Champagne wines are exclusively produced from grapes grown, harvested and made into wine within the Champagne delimited region, in France. The grapes used to make Champagne wines possess characteristics not found anywhere else in the world due to the particular geography, soil and climate of the Champagne delimited region.
Champagne wines are produced by natural yeast fermentation in the bottle, in accordance with strict criteria laid down in the Champagne regulatory framework covering every aspect of winemaking.
- Just three authorized grape varieties: Chardonnay, Pinot Noir, Pinot Meunier
- Short pruned vines (Cordon de Royat, Chablis and Guyot pruning)
- Capped grape yields per hectare
- Juice extraction strictly limited to 102 litres of must per 160 kilos of grapes
- Minimum annual required alcohol levels by volume
- Dedicated Champagne wine-making and storage premises
- A natural winemaking process known as the 'Méthode Champenoise'
- A minimum 15 months storage period for bottled wines prior to shipping
Source - http://www.champagne.fr/en/homepage
What is Methode Cap Classique (MCC)?
In South Africa, a sparkling wine which is made in the traditional Champagne style is known as a Methode Cap Classique, or MCC. The most common wines to be used for this method are the Sauvignon Blanc and the Chenin Blanc, but it is also possible to use Chardonnay. For a darker, more original sparkling wine, Pinot Noir can be given the MCC treatment. In addition to the Methode Cap Classique, South African wine growers can also make wine using the Charmat method. The name Methode Cap Classique has been given to South African wines since the beginning of the 1990s.
The grapes used in the Methode Cap Classique design for sparkling wines are picked early, in order to ensure that the levels of sugar in the wine are low – sugar will be added during the MCC process. The juice of the grapes is quickly pressed in order to ensure that the white wine will have a clear colour, and not become yellow or gold. Once the grapes have been pressed, they are allowed to ferment in the same way as an ordinary still wine, producing alcohol and getting rid of carbon dioxide. This first stage creates a wine which will then be the basis for the sparkling wine.
This wine is often rather unpleasant, with a high acidity level and not much sugar. The wine is removed from the fermentation barrels, and blended together to produce the finished flavour of wine. Then, the Methode Cap Classique process can begin. The method of making sparkling wine in South Africa follows the Champagne method closely, so the next stage is to pour the wine into bottles. Once the wine is in the bottle, a small amount of yeast is added to the mix (the yeast can vary between producers), and this is followed by some sugar.

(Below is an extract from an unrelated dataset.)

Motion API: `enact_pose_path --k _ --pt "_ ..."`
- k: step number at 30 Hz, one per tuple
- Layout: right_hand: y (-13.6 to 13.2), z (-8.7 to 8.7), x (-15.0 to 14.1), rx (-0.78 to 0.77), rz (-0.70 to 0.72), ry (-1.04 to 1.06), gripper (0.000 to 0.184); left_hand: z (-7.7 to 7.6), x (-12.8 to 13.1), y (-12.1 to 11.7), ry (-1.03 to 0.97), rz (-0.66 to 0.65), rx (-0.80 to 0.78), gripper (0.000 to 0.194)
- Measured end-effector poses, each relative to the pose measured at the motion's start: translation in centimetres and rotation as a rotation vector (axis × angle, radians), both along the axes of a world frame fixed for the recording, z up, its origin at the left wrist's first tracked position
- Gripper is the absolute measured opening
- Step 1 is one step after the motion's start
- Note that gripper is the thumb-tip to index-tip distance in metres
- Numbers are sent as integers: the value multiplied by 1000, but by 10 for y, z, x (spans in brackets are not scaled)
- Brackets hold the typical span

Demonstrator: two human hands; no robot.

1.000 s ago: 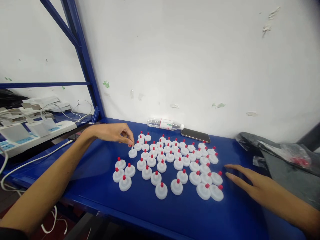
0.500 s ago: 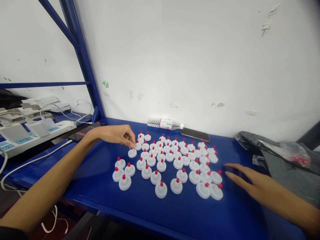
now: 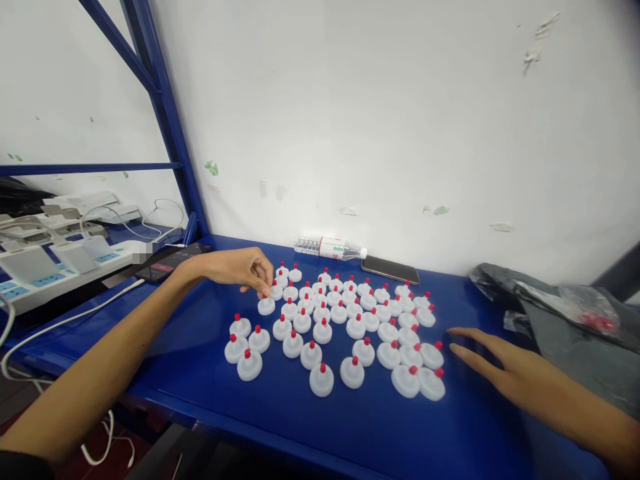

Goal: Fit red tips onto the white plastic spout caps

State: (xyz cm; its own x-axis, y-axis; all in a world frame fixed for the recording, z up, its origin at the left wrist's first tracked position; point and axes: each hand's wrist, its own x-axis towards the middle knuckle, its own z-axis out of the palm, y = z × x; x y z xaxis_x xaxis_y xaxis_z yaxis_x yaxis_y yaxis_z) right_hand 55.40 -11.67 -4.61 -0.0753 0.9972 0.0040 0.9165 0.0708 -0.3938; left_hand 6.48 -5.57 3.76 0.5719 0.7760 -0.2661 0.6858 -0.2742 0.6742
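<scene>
Many round white caps with red tips [image 3: 322,381] stand upright across the blue tabletop [image 3: 300,427], some loosely grouped and some touching. At the left of the far cluster, my left hand [image 3: 255,270] pinches the red tip of one white cap [image 3: 267,306] between thumb and finger. That cap's base appears to sit on the tabletop beside its neighbours. My right hand [image 3: 500,363] rests at the right with its fingers stretched out and nothing in them. Its fingertips lie a little right of the nearest caps, apart from them.
Along the wall lie a clear plastic bottle [image 3: 330,247] and a phone [image 3: 390,270]. Grey plastic bags [image 3: 575,333] cover the right side. A power strip [image 3: 65,277] with cables and another phone [image 3: 173,261] sit at the left, near a blue metal post [image 3: 170,120].
My left hand's pinched cap has shifted very slightly right, closer to the neighbouring caps. My right hand stays in place.
</scene>
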Motion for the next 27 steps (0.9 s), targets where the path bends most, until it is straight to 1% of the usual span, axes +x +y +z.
enact_pose_path --k 4,6,8,10,12,14,15,17,19,21,23,27 --pt "0 1 0 -34 -5 -2 70 2 -3 1 5 11 29 28" --pt "0 0 1 -46 -10 0 72 6 -3 0 1 30 88 28" --pt "0 1 1 -56 -10 2 72 8 -3 -1 -20 85 197 30" --pt "-1 1 1 -60 -10 0 71 6 -3 3 -61 196 358 34" --pt "-1 1 2 -55 -9 0 70 -3 -8 13 -87 353 540 39" --pt "-1 0 3 -45 -6 4 70 -20 -17 27 -65 508 692 43" --pt "-1 0 3 -41 -4 7 70 -30 -23 35 -32 565 742 44" --pt "-1 -1 3 -38 -4 11 69 -51 -33 49 -11 625 774 48" --pt "0 0 2 -36 -6 13 69 -69 -41 60 12 641 770 49" --pt "0 0 1 -34 -5 13 69 -81 -45 67 45 621 745 48" --pt "0 1 0 -35 0 11 69 -87 -45 70 76 590 725 47" --pt "0 -1 2 -36 15 14 68 -88 -41 71 125 556 723 45"
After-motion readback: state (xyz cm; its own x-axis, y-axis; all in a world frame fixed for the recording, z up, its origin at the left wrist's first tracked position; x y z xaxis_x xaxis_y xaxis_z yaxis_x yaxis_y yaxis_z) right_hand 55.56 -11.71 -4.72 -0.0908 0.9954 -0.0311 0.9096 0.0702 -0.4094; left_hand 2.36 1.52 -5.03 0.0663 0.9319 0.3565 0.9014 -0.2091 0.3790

The wine is then capped (hence the term Methode cap classique used in South Africa).
Once the yeast is sealed into the wine with the sugar, the second fermentation process begins. The bottle is placed horizontally in a wine cellar, usually for around one and a half years, although in some places this can extend to 3 years. As the yeast works on the sugar, released carbon dioxide is trapped inside the wine. The yeast at the bottom is known as the Lees, and this must eventually be removed. Bottles are placed upon racks which hold the neck of the bottle further down that the bottom. The bottles are turned regularly, and then raised slightly, so that after a fortnight the wine is upside-down, and the lees are lodged in the neck.

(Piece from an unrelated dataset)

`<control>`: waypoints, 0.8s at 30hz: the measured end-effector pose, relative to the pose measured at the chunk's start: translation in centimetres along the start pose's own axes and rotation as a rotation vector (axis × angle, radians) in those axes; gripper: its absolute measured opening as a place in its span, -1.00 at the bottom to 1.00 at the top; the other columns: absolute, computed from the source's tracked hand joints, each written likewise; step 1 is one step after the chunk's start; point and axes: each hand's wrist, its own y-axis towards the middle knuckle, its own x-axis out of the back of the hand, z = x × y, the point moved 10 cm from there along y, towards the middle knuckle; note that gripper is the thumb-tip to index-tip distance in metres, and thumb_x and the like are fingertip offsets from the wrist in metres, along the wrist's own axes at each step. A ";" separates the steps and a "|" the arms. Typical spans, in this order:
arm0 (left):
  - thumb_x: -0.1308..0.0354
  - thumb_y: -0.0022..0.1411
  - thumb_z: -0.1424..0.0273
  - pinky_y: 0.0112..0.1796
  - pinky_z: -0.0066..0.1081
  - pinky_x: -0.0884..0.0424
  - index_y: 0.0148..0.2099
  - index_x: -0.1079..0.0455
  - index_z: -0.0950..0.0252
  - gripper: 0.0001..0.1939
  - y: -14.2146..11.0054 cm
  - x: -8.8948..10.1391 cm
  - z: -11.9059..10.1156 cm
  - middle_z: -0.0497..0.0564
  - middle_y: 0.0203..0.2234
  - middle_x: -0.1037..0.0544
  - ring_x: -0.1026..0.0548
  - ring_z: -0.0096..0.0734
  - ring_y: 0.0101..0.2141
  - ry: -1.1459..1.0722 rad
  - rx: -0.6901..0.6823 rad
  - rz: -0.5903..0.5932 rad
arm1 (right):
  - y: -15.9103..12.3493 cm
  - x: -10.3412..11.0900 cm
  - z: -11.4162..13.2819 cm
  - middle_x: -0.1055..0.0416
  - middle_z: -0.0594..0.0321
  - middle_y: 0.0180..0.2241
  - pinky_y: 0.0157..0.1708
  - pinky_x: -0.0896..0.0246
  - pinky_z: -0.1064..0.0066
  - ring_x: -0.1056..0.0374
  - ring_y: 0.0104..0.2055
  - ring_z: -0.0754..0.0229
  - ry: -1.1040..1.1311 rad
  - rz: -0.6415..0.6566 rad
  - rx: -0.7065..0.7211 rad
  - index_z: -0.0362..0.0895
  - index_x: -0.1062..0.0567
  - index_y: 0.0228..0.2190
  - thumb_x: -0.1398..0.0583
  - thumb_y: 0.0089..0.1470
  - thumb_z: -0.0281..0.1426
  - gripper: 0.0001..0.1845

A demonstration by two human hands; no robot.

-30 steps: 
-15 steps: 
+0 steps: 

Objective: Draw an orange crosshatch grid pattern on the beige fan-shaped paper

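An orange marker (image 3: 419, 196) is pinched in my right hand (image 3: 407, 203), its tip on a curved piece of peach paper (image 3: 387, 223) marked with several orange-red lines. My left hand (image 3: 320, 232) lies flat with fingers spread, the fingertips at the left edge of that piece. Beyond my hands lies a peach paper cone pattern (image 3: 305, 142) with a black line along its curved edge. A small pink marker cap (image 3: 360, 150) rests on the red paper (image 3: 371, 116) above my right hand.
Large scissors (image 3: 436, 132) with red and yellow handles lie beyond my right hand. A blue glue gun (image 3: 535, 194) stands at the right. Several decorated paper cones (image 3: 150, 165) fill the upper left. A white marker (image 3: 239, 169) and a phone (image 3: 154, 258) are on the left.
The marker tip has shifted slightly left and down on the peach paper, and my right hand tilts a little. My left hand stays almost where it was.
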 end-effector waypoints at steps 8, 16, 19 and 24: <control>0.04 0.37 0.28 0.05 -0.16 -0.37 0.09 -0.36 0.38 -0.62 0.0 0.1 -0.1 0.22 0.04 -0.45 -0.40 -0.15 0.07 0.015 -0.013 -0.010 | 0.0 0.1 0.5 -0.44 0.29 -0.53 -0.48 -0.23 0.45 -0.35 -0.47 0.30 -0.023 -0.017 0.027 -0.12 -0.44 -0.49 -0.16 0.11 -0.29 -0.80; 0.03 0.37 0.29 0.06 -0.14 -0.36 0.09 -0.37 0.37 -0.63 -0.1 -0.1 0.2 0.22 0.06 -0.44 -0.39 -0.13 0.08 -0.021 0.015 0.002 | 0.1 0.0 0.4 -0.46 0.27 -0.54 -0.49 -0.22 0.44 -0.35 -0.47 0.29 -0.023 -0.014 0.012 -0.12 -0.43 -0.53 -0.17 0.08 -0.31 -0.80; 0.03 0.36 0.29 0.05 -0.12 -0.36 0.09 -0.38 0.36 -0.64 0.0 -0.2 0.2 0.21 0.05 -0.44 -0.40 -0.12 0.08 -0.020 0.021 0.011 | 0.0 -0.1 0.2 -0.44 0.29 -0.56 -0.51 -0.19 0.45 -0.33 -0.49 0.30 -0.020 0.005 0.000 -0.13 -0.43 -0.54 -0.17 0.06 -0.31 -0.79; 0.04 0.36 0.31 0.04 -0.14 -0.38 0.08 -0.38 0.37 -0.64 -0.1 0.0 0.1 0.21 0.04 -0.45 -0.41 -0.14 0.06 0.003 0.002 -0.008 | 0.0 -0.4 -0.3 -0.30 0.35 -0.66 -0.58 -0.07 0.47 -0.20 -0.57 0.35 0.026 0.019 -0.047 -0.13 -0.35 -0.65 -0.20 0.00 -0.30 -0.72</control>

Once the yeast is in the neck, the wine-maker then has to remove the lees. This is done by taking off the original cap, and easing out the yeast. Sugar is put into the bottle, and a cork is placed into the bottle. This keeps the sparkle in the wine, while removing the yeast and preventing the wine from becoming too pressurised. The Methode Cap Classique is the most common type of sparkling wine production in South Africa.